▶ Exercise objective
All lines with the word "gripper" are to be found and copied from the listing.

■ ■ ■ ■ ■

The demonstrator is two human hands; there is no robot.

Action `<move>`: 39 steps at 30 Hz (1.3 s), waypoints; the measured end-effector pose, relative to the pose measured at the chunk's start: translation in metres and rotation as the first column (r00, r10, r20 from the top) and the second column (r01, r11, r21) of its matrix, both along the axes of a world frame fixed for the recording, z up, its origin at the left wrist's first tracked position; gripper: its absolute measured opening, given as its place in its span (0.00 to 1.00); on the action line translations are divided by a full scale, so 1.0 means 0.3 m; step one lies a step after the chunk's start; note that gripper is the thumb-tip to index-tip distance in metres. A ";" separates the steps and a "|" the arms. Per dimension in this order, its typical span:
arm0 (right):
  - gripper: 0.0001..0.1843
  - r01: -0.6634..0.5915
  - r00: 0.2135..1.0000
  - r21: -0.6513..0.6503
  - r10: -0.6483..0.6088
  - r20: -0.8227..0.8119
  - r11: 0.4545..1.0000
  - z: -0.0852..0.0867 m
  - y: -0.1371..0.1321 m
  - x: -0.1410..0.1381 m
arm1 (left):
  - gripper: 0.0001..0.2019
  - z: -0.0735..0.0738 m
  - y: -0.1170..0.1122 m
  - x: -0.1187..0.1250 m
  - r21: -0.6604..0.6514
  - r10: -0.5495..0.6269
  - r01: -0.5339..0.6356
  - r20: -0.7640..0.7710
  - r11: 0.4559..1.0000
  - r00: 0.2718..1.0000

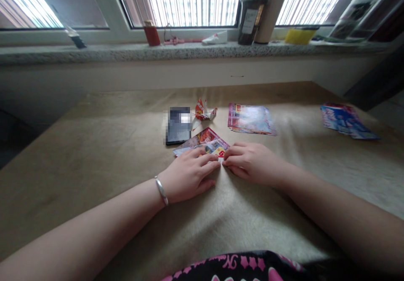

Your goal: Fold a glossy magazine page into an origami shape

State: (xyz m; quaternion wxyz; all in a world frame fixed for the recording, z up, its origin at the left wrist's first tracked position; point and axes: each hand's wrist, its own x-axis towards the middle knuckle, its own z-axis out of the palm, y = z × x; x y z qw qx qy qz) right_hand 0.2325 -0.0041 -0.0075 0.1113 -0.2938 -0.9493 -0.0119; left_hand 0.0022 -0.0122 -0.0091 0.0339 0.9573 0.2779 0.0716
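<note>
A colourful printed paper sheet (211,137) lies on the table in front of me, its near part folded over. My left hand (189,173) rests on the sheet's left side, fingers stretched out and pressing it down; a silver bangle is on that wrist. At the sheet's right corner, the bent fingers of my right hand (249,161) are pinched together on the paper edge. The fingertips of both hands almost meet near the bottom corner. Just beyond the sheet stands a folded paper crane (204,111) in red, orange and white. Part of the sheet is hidden under my fingers.
A dark phone (178,125) lies left of the crane. One stack of printed leaflets (251,119) is right of it, and a fanned pile of blue leaflets (345,120) lies farther right. Along the windowsill (195,52) stand a red container (152,34) and a dark jar (249,22).
</note>
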 end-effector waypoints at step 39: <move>0.13 -0.017 0.998 0.034 0.015 0.062 0.999 -0.004 0.011 0.005 | 0.18 -0.012 0.020 -0.005 0.006 -0.025 0.025 0.007 1.000 1.000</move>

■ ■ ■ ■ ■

▶ Reply to the exercise
Action `<move>`: 39 steps at 30 Hz (1.3 s), waypoints; the measured end-effector pose, relative to the pose measured at the chunk's start: translation in metres and rotation as the first column (r00, r10, r20 from the top) and the second column (r01, r11, r21) of its matrix, both along the axes of a world frame fixed for the recording, z up, its origin at the left wrist's first tracked position; gripper: its absolute measured opening, given as its place in its span (0.00 to 1.00); on the action line translations are divided by a full scale, so 1.0 means 0.3 m; step one lies a step after the chunk's start; note that gripper is the thumb-tip to index-tip distance in metres. A ";" separates the steps and a "|" the arms. Per dimension in this order, its typical span:
  - gripper: 0.0001..0.1843
  - gripper: 0.0001..0.2019

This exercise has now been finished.